The practical effectiveness of second-generation antipsychotics in children and adolescents is an understudied issue. It is a crucial area of study, though, because such patients are often treated for long-lasting disorders.We carried out a 24-month (March 2012-March 2014) observational study on an unselected population of pediatric outpatients treated with risperidone, aripiprazole, olanzapine, or quetiapine aiming to (1) describe drug use, (2) compare post hoc the discontinuation rates due to specific causes and dose adjustments by Kaplan-Meier analyses between drugs, and (3) analyze predictors influencing these outcomes by Cox multivariate models.Among 184 pediatric patients, 77% patients were prescribed risperidone, and 18% were prescribed aripiprazole.

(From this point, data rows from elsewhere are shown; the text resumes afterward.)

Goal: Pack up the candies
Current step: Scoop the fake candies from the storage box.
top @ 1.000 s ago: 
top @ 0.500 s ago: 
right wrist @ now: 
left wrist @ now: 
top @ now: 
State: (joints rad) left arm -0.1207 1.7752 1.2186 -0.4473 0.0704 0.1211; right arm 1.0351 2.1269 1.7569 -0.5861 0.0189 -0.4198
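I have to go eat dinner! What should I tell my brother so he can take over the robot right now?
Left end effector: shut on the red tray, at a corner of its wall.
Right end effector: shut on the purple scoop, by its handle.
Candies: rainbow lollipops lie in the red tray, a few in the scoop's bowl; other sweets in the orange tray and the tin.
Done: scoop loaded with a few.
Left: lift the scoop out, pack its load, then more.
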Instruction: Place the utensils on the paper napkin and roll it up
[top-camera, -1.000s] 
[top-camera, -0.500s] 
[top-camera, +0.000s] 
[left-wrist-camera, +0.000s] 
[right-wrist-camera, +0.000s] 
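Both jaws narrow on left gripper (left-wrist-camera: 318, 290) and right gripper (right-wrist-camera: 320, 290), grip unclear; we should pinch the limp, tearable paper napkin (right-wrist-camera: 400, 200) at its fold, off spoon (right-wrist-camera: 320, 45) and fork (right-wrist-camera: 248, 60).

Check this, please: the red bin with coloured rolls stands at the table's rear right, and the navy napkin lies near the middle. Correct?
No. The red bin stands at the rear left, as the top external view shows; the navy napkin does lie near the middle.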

Olanzapine or quetiapine were scantly used; therefore, they were excluded from analyses. Risperidone was prevalent in younger, male patients with disruptive behavioral disorders; aripiprazole, in patients with tic disorders. Overall, discontinuations occurred mostly in the first 6 months, and, at 24 months, the discontinuation numbers were similar between users of risperidone and aripiprazole (41.5% vs 39.4%). In univariate analyses, dose reduction was higher for aripiprazole (P = .033). Multivariate analyses yielded the following predictors: for all-cause discontinuation, baseline severity (hazard ratio [HR] = 1.48, P = .001) and dose increase (HR = 3.55, P = .001); for patient-decided discontinuation, dose change (increase: HR = 6.43, P = .004; reduction: HR = 7.89, P = .049) and the presence of concomitant drugs (HR = 4.03, P = .034), while autistic patients discontinued less (HR = 0.23, P = .050); for clinician-decided discontinuation due to adverse drug reactions, baseline severity (HR = 1.96, P = .005) and dose increase (HR = 5.09, P = .016); for clinician-decided discontinuation due to inefficacy, baseline severity (HR = 2.88, P = .014) and the use of aripiprazole (HR = 5.55, P = .013); for dose increase, none; for dose reduction, the occurrence of adverse drug reactions (HR = 4.74, P = .046), while dose reduction was less probable in autistic patients (HR = 0.22, P = .042).The findings of this study show a similarity between the overall effectiveness of risperidone and aripiprazole in a real-life pediatric outpatient setting.